Question

Two manned satellites approaching one another at a relative speed of 0.300 m/s intend to dock. The first has a mass of 4.00 ✕ 10³ kg, and the second a mass of 7.50 ✕ 10³ kg. Assume that the positive direction is directed from the second satellite towards the first satellite.

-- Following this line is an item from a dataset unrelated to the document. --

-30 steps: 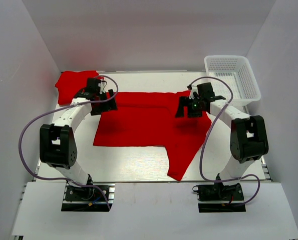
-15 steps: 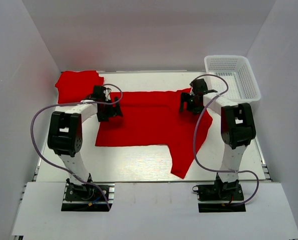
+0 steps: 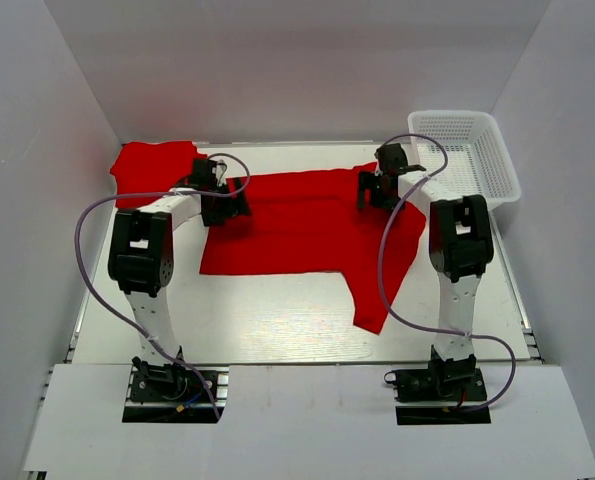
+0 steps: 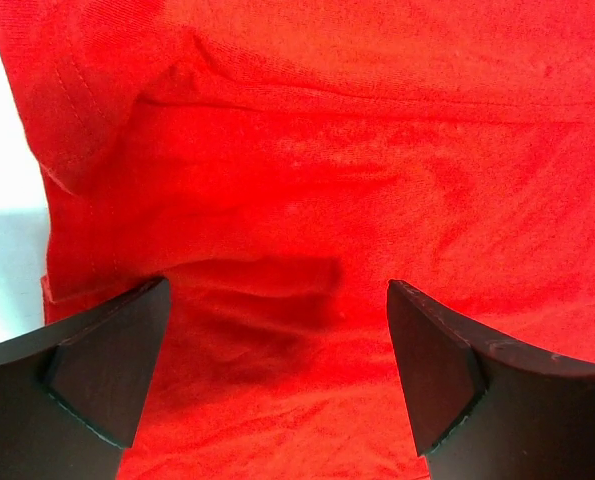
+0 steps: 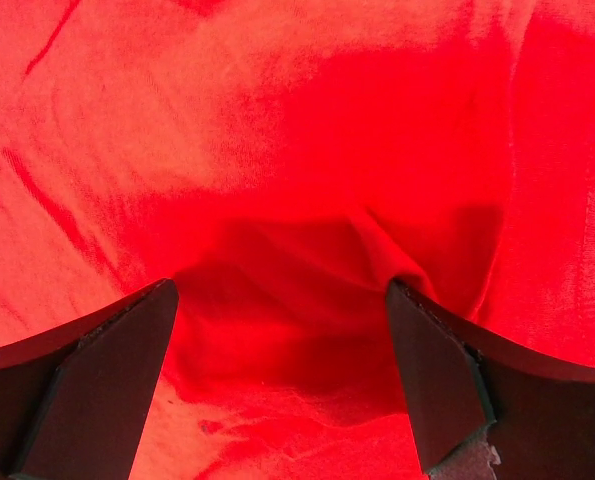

(a) Calculate the final velocity after docking, in the frame of reference in which the first satellite was originally at rest.
??????m/s

(b) What is the loss of kinetic energy in this inelastic collision?
??????J

(c) Repeat both parts, in the frame of reference in which the second satellite was originally at rest.
final velocity
??????m/s
loss of kinetic energy
??????J

Answer 1

Given that satellites approach one another at a relative speed of 0.300 m/sec

u2 - u1 = 0.300 m/sec

Which means relative to 1st satellite, 2nd satellite is moving at 0.300 m/sec and at this moment speed of 1st satellite is at rest

u1 = 0 and u2 = 0.300 m/sec

for inelastic collision we know that

Pi = Pf

m1*u1 + m2*u2 = (m1 + m2)*V

V = (m1*u1 + m2*u2)/(m1 + m2)

m1 = mass of 1st satellite = 4000 kg, & m2 = 7500 kg

So Using above values:

V = (4000*0 + 7500*0.300)/(4000 + 7500)

V = 0.19565 m/s

Part B.

loss in kinetic energy will be given by:

dKE = KEi - KEf

dKE = (1/2)*m1*u1^2 + (1/2)*m2*u2^2 - (1/2)*(m1 + m2)*V^2

Using given values:

dKE = (1/2)*4000*0^2 + (1/2)*7500*0.300^2 - (1/2)*(4000 + 7500)*0.19565^2

dKE = 117.4 J = KE lost

Part C.

Now in the same reference frame, when 2nd satellite was originally at rest, in other words, u2 - u1 = -0.300 m/sec

where u2 = 0 & u1 = -0.300 m/sec

for inelastic collision we know that

Pi = Pf

m1*u1 + m2*u2 = (m1 + m2)*V

V = (m1*u1 + m2*u2)/(m1 + m2)

m1 = mass of 1st satellite = 4000 kg, & m2 = 7500 kg

So Using above values:

V = (4000*(-0.300) + 7500*0)/(4000 + 7500)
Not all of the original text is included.